15 g Challenger at 15 min.
15 g Challenger at 1 min.

Mash Water - 5 gallons
Sparge Water - 5 gallons

Mash and Boil 

Mash ( 154 F )

Gyp - 1.2 g
CI - 1.8 g
Eps-  1.9
1.1 g Baking Soda

Boil 

Gyp - 1.2 g
CI - 1.8 g
Eps - 1.9 g

Sparge Lactic Acid - .2 ml

Water Profile - Amber Balanced

O.G. - 1.043
F.G. -  1.010
% -     4.3
SRM - 10
BU - 32
PH - 5.50

                                                              BREW DAY NOTES

Nothing to report, an uneventful brew day which is good.  Added rehyrdrated yeast at 1 PM.
Day 2 - Going good. 64 F.
Day 3 - Had to turn the fridge on. Too warm. Didn't check it before bed. 66 F.
Day 4 - Turned on heater in the pub room where I carried this in. I forgot about it for a few hours and it               got up to 72 F. Well, it did finish off the fermentation. No activity as of Feb. 23. 

                                                              KEG ON WEDNESDAY, MARCH 1ST.

Fine. No funny, odd or astringent taste which is everything. Still unsure what sack of malt to buy. Most likely Pils malt because summer beers is what I enjoy the most. Will sample on March 11 and if somewhat clear I may use a 2 L pop bottle for a carbed sample. Of course it will need 2 more weeks to see how it will really taste. Do not save this beer for the summer as I will only be brewing one beer and that is a Helles. 

                                               ADDED GELATIN ON SUNDAY, MARCH 5

I will transfer to another keg once it is cleared. This needs to be drinkable as my stout and IPA are getting low. I like the stout, the IPA needs sulphates but too late for that now. Cleared up bright.

                                                  A SAMPLE ON MARCH 10

Very good. Totally surprised. No astringency, no stale or odd taste which I get now and then. Mashing at 154 F to 156 F did wonders for this beer.  ( mashed at 154 f for 30 min. and mashed at 156 F for the last 30 min. No idea if that did anything. The srm is spot on, a nice golden amber. Brewing this again soon.
Racking to another keg on Monday, March 13. Will use 2 PET bottles to take down to Dorchester on April 1st.
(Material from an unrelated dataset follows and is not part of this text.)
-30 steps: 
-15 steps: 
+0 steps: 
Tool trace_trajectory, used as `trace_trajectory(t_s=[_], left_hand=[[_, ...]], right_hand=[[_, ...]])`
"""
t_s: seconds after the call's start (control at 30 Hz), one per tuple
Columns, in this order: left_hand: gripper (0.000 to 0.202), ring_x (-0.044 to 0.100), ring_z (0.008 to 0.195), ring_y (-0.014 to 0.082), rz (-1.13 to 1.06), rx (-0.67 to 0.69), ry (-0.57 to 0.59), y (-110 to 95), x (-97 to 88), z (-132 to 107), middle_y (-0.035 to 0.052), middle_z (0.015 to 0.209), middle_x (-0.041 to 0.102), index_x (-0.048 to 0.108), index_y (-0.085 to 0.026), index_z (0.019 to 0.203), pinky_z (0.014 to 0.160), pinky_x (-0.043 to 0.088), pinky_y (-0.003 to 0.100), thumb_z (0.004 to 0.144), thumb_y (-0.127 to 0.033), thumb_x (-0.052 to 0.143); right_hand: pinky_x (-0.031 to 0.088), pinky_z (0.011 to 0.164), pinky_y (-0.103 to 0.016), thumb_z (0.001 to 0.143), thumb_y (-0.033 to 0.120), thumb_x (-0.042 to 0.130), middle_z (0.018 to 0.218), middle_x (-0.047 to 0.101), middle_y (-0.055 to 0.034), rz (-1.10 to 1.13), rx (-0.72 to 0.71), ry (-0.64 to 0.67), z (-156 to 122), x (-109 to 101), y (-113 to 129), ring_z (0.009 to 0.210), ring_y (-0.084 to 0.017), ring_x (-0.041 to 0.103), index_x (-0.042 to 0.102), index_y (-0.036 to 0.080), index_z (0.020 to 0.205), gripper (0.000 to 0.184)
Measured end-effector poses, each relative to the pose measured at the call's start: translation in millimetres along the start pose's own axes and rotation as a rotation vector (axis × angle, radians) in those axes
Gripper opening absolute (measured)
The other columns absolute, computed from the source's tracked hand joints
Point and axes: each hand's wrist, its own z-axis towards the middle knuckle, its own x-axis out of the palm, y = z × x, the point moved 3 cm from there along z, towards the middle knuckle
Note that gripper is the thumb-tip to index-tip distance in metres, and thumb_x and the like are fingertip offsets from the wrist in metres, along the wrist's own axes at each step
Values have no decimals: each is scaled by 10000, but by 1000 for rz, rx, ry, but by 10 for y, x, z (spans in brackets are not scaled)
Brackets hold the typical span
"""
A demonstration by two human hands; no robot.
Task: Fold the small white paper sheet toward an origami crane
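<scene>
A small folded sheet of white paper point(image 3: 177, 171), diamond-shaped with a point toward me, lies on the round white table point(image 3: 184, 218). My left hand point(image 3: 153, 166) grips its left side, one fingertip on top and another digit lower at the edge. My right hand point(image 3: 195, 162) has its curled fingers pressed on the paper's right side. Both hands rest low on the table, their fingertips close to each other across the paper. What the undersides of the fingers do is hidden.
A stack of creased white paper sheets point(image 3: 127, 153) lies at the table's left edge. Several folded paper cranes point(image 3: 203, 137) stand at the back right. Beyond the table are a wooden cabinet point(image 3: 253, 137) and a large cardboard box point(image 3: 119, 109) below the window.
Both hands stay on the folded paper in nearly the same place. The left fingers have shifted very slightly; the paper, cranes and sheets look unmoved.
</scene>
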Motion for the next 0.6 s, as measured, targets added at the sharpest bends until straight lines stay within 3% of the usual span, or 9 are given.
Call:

                                                           TASTE AFTER CARBING UP 

Fine. Needs Maris Otter and a touch more of specialty malts. It tastes kind of lite, but that is not a bad thing because I don't want that stale, odd, funny and pastey malt taste I got 2 - 4 years ago with around 5 batches in a row. All of those batches were bought from OBK specialty malts that were not bought from a 55 lb. sack. Must of sat there for awhile, never again. I am not brewing this style again. Lagers for now on. I have picked one style to brew and will keep at it until it gets to where I really like the end product. Waiting for May to get here so I can brew 42 L at once.